- EXERCISE AIM -
Begin with the first line below and retype each line exactly through the line containing "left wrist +". Any pictures are to be left out.

- DATA SECTION -

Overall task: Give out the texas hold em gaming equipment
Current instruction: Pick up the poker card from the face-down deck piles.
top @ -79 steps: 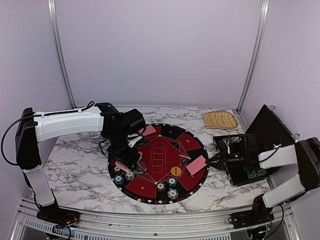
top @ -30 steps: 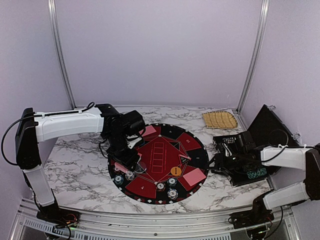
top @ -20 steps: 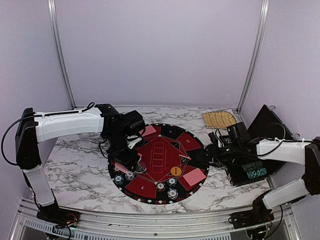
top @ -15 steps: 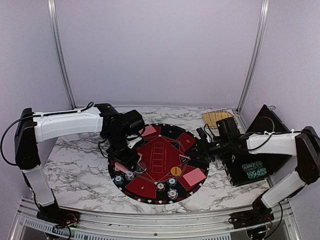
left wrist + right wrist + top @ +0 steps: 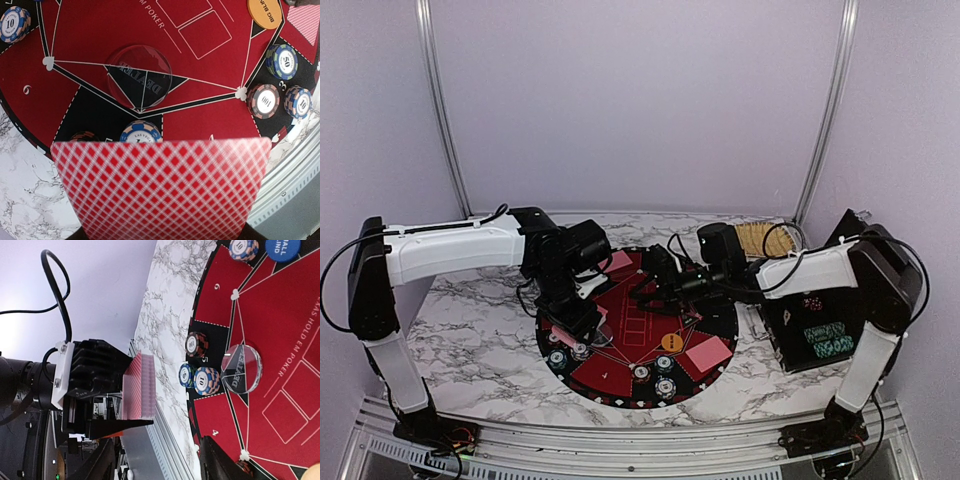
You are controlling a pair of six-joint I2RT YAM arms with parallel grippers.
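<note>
**Right claw lines up on the held deck**

The left claw (image 5: 572, 322) is clamped on the deck of cards (image 5: 160, 185), with the deck's pink-red back facing its own wrist camera. It hangs over the near-left part of the mat (image 5: 630, 305). The right claw (image 5: 157, 455) is spread with nothing between its fingers. It reaches across the mat, and the deck is ahead of it but not touching.

The step in hand looks like drawing one card off the deck. To do it well, the right claw should approach level with the deck's free edge and pinch only the outermost card. It should then pull along the card's own plane so the rest stays seated, while the left claw holds firm. Both claws should keep above the clear dealer button (image 5: 141, 75) and the chip stacks (image 5: 263, 101) that lie below the left claw.

The left claw's fingers are cut off in its wrist view, where only dark corners show under the deck. The deck covers part of one chip stack. From above, the arm hides the deck. The number of cards cannot be told, and the gap between the claws is hard to judge.
</note>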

- WRITTEN RESPONSE -
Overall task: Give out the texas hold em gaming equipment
Current instruction: Pick up the poker card from the face-down deck piles.
top @ -79 steps: 
top @ -30 steps: 
top @ -20 steps: 
top @ -15 steps: 
left wrist + right wrist + top @ +0 steps: 

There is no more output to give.